Lines before the one containing "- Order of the" are to be skipped; reproduce that line and the rest of the records below exactly.

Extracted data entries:

========================================================================

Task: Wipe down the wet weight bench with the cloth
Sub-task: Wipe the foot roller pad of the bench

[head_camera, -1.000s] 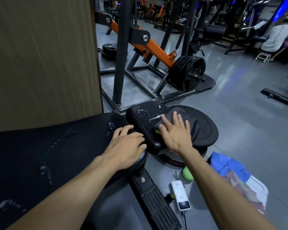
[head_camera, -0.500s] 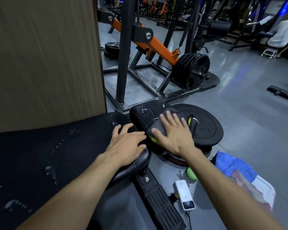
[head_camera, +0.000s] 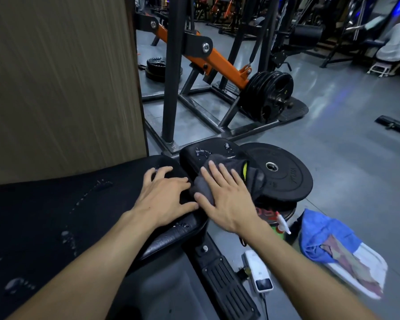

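Observation:
The black weight bench [head_camera: 44, 222] fills the lower left, with water drops scattered over its long pad. Its small seat pad [head_camera: 194, 158] lies beyond, still beaded with water at its far edge. A dark grey cloth [head_camera: 219, 162] with a yellow tag lies on that seat pad. My right hand [head_camera: 224, 197] presses flat on the cloth, fingers spread. My left hand [head_camera: 164, 195] rests flat on the end of the long pad, beside the right hand, holding nothing.
Black weight plates [head_camera: 284, 179] are stacked right of the seat pad. On the floor lie a blue and white towel [head_camera: 333, 248], a spray bottle [head_camera: 281, 224] and a white power bank [head_camera: 259, 271]. A wooden panel [head_camera: 60, 84] stands left; an orange and black plate-loaded machine [head_camera: 219, 65] behind.
My right hand has slid the cloth toward me across the seat pad, and the streak of water there is gone. The left hand has stayed on the long pad.

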The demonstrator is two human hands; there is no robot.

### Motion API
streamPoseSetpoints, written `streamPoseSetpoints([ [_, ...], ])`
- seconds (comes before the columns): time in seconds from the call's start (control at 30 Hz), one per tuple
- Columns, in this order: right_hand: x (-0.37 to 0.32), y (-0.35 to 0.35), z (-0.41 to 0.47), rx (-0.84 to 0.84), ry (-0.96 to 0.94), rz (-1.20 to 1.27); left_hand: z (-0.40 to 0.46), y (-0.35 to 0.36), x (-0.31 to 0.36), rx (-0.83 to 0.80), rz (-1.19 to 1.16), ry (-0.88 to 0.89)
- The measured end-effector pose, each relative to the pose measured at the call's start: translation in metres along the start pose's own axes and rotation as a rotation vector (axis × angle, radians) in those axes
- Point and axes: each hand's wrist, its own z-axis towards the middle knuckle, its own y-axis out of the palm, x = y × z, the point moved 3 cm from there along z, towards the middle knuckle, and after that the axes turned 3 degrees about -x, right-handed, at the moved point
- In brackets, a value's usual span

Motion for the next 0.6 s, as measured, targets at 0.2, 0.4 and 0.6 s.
streamPoseSetpoints([
  [0.2, 0.104, -0.019, 0.051, -0.111, 0.371, 0.102, -0.003, 0.005, -0.004, -0.025, -0.077, -0.002],
  [0.4, 0.041, -0.006, 0.053, -0.09, 0.238, -0.041, 0.004, 0.004, -0.008, -0.05, -0.106, 0.005],
  [0.6, 0.061, -0.016, 0.044, -0.13, 0.111, 0.049, 0.005, 0.004, -0.012, -0.054, -0.129, 0.031],
])
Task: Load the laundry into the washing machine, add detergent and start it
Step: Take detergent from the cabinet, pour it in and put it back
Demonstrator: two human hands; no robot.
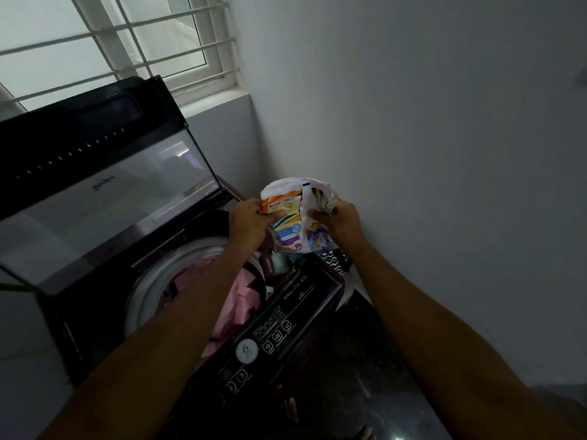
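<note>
— What are the hands doing?

— Both grip one detergent packet (297, 214), held above the machine's right rear corner. The left hand (249, 222) pinches its left edge, thumb on the printed face. The right hand (338, 219) curls round the right edge.

— And the machine?

— The washing machine (286, 325) has its lid (104, 198) raised. Pink laundry (239, 300) lies in the drum.

— Anything unclear?

— The left forearm covers much of the drum. Packet lettering is unreadable. I cannot tell whether the packet is torn open. Panel labels are too dim.
</note>
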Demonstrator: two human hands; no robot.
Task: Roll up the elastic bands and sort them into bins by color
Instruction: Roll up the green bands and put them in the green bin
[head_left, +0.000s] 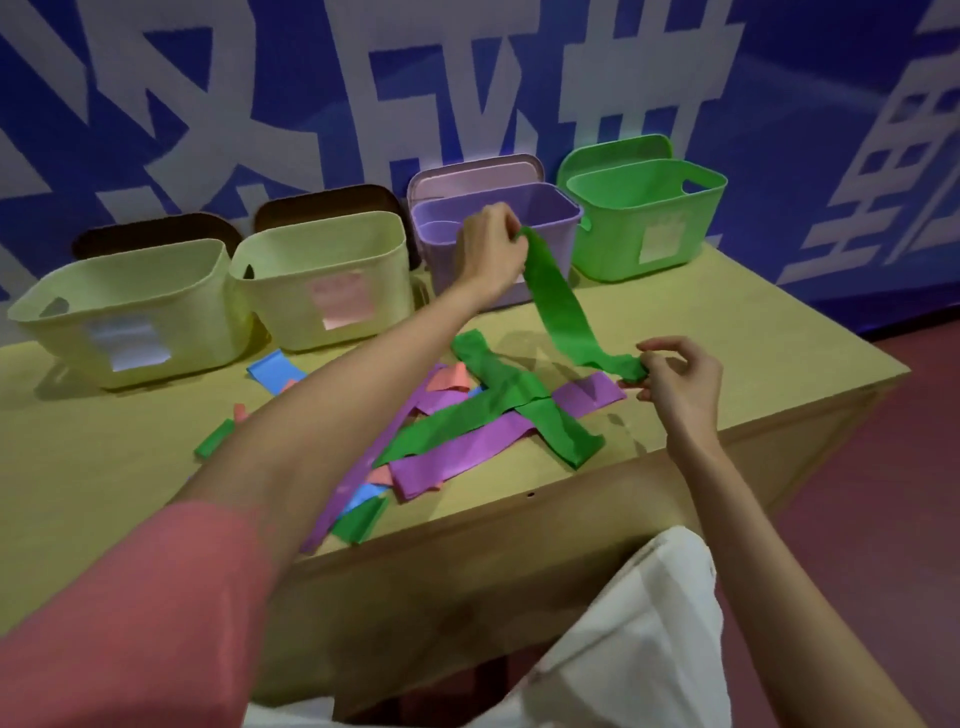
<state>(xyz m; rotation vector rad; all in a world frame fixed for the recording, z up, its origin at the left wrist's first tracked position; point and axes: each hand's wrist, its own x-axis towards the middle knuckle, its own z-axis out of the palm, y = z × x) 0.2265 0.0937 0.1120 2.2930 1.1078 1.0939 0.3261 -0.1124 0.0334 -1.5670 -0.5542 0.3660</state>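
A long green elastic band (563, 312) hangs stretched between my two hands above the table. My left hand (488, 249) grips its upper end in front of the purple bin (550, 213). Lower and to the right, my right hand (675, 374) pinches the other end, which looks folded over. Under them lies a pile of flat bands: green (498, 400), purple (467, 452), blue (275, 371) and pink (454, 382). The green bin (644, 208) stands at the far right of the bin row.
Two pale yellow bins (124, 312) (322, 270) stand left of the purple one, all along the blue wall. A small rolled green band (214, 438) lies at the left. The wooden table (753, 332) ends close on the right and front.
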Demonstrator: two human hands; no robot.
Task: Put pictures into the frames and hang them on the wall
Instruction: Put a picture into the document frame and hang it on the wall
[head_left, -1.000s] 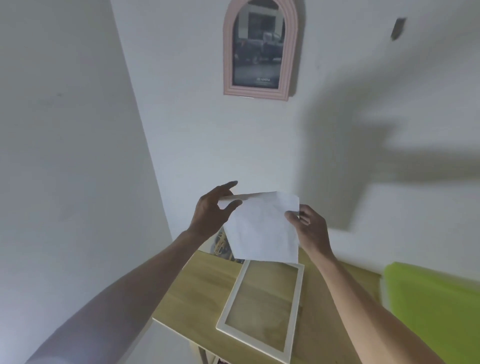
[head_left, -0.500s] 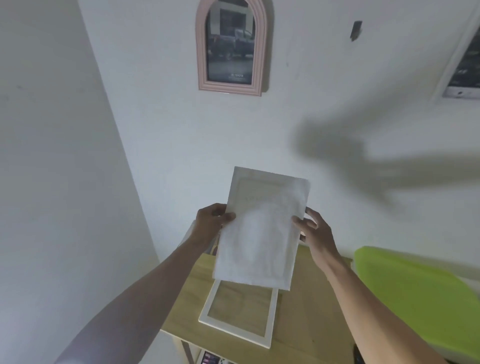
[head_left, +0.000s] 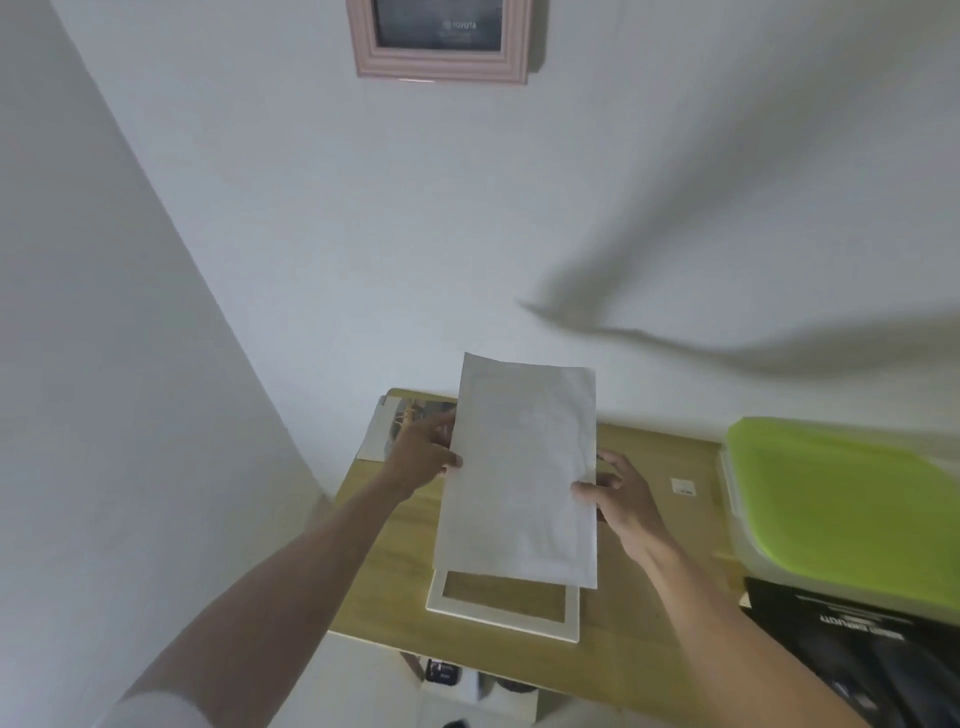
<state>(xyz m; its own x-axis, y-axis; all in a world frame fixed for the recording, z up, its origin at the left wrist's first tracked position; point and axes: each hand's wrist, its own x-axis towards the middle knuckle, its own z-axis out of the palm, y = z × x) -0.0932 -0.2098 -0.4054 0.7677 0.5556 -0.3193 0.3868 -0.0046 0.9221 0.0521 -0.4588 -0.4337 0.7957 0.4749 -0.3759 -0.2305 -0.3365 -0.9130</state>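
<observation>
A white sheet, blank side up (head_left: 519, 467), hangs over the wooden table (head_left: 649, 613). My left hand (head_left: 423, 457) pinches its left edge and my right hand (head_left: 621, 499) pinches its right edge. Under the sheet a white picture frame (head_left: 498, 616) lies flat on the table; only its near end shows. A pink frame with a dark car picture (head_left: 441, 41) hangs on the wall above.
A backing board and a picture (head_left: 387, 431) lie at the table's far left corner. A small white tag (head_left: 683, 487) lies right of my right hand. A lime-green lidded box (head_left: 841, 509) and a black box (head_left: 862, 649) stand at the right. Walls meet at the left.
The view has tilted down, so the pink frame sits at the top edge. Both hands have lowered the sheet closer over the white frame on the table.
</observation>
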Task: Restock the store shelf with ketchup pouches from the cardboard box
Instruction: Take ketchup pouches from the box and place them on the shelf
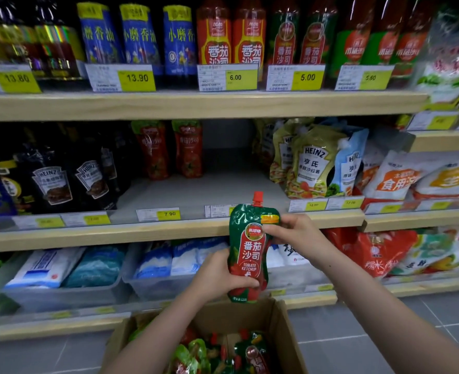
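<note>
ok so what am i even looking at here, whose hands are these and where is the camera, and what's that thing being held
There is no machine here. The one picture comes from a wide-angle camera worn on a person's head, looking forward and down, so the two bare arms reaching up from the bottom are that person's own.

Both hands hold one ketchup pouch, green and red with a red cap, upright in front of the shelves. The left hand wraps round its lower part; the right hand takes its grip near the top.

Below them is an open cardboard box with more pouches of the same kind lying inside.

Ahead is the middle shelf, with a bare patch in its centre. Two red pouches stand at the back of it, dark Heinz pouches to the left, and Heinz salad dressing pouches to the right. Bottles fill the shelf above.
</note>
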Demonstrator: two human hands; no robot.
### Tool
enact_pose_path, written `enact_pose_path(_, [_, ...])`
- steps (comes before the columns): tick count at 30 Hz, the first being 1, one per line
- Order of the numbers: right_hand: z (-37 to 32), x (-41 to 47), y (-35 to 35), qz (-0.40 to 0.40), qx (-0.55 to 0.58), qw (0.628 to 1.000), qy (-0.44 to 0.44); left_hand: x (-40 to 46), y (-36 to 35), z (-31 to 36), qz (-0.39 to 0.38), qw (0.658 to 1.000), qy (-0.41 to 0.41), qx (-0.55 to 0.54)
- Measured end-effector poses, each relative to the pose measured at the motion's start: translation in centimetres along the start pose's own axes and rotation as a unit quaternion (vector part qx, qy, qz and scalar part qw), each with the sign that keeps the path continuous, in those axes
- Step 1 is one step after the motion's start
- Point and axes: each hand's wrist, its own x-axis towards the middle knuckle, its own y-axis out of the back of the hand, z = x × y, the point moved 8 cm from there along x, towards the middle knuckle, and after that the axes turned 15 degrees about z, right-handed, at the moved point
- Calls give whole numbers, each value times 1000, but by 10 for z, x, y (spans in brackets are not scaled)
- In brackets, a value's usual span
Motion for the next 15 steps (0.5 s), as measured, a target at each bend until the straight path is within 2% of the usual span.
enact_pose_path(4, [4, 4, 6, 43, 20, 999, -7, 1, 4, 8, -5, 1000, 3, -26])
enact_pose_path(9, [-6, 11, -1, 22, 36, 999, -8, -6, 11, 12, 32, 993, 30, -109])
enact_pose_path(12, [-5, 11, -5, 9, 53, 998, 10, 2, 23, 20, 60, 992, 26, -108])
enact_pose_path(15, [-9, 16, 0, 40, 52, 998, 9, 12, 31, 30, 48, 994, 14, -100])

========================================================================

REPLY:
- Order of the numbers: right_hand: z (-37 to 32), x (-41 to 47), y (-35 to 35), qz (-0.40 to 0.40), qx (-0.55 to 0.58), qw (0.628 to 1.000), qy (-0.44 to 0.44); left_hand: x (-40 to 46), y (-36 to 35), z (-31 to 36), qz (-0.39 to 0.38), qw (0.658 to 1.000), qy (-0.41 to 0.41), qx (-0.55 to 0.54)
- Measured end-effector poses, each relative to the pose measured at the motion's start: translation in centimetres along the start pose's own axes and rotation as a unit quaternion (vector part qx, qy, qz and scalar part qw), each with the sign that keeps the path continuous, in those axes
- Step 1 is one step after the motion's start
- Point and axes: each hand's wrist, its own x-axis towards the middle knuckle, its own y-axis out of the back of the hand, z = x × y, the point moved 8 cm from there along x, towards the middle knuckle, and after that the axes turned 15 degrees about z, right-handed, at the moved point
- Calls give whole numbers, each value times 1000, but by 10 for z, x, y (spans in brackets are not scaled)
- In brackets, a value's usual span
Motion for the next 15 steps (0.5 s), as measured, a target at each bend until the straight path is within 2% of the usual span.
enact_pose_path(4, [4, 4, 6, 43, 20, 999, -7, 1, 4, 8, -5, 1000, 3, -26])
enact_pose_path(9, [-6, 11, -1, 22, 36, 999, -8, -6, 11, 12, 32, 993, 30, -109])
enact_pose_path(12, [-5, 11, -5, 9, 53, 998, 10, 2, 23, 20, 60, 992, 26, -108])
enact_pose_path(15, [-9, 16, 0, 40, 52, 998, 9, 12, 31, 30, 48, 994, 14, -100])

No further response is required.